— EXERCISE REQUIREMENTS —
From the listing below, retype exactly the line holding "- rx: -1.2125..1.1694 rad", the line holding "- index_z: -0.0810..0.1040", and the lines between them; skip everything else.

— MATERIAL PROVIDED —
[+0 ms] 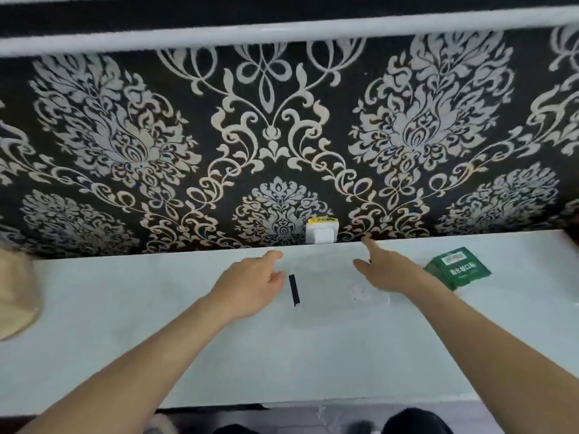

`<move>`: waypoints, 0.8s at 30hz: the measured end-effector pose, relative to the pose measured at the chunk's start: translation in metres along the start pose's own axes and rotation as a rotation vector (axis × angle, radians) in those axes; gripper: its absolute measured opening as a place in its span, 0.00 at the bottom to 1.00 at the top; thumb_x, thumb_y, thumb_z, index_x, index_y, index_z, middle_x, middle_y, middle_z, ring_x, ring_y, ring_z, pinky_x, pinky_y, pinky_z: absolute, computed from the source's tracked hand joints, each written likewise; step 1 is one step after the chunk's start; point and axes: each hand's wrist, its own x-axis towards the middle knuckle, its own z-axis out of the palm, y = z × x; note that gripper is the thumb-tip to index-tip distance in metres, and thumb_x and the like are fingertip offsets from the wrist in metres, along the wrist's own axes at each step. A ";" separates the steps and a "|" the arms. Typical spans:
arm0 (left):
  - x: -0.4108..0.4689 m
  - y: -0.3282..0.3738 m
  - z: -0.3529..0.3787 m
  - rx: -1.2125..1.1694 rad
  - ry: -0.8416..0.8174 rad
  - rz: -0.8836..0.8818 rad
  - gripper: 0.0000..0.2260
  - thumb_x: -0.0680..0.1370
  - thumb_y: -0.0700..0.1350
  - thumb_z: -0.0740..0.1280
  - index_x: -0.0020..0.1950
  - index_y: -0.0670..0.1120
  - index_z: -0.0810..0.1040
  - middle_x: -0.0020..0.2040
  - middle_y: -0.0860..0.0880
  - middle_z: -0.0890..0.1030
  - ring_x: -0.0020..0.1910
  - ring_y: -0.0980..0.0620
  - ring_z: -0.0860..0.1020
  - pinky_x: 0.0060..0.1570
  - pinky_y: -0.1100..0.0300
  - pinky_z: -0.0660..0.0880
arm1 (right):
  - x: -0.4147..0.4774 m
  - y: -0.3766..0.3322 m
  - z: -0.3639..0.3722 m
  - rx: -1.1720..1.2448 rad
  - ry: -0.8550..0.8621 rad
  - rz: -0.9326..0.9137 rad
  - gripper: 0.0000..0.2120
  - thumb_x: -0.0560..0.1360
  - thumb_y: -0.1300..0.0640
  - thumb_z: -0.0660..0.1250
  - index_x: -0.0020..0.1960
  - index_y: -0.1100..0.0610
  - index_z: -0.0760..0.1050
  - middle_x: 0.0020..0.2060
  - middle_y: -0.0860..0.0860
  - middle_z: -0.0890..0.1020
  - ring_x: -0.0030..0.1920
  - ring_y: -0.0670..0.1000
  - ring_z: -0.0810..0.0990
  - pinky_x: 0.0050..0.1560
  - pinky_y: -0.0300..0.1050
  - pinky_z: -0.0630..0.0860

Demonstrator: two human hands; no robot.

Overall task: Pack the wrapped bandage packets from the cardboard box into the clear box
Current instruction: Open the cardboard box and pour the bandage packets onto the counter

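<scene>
The clear box [326, 277] lies in the middle of the white table [219, 355]; it is nearly see-through, with a black strip [294, 289] along its left side. My left hand [250, 286] rests at the box's left edge, fingers spread, thumb close to the black strip. My right hand [388, 270] reaches over the box's right side with the index finger stretched toward the wall. Neither hand holds anything. The green cardboard box [457, 267] lies flat to the right of my right hand. No bandage packets show outside it.
A dark wall with a pale floral pattern stands right behind the table. A white plug block with a yellow label [322, 230] sits on the wall above the clear box. A beige object [15, 292] is at the far left edge.
</scene>
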 end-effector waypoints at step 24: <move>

— SOLUTION BELOW —
  - rx: -1.2125..1.1694 rad
  - ry: -0.8416..0.8174 rad
  - rz: -0.8836..0.8818 rad
  - gripper: 0.0000..0.2260
  - thumb_x: -0.0680..0.1370
  - thumb_y: -0.0700..0.1350
  - thumb_z: -0.0740..0.1280
  - index_x: -0.0020..0.1950
  - index_y: -0.0670..0.1120
  - index_z: -0.0810..0.1040

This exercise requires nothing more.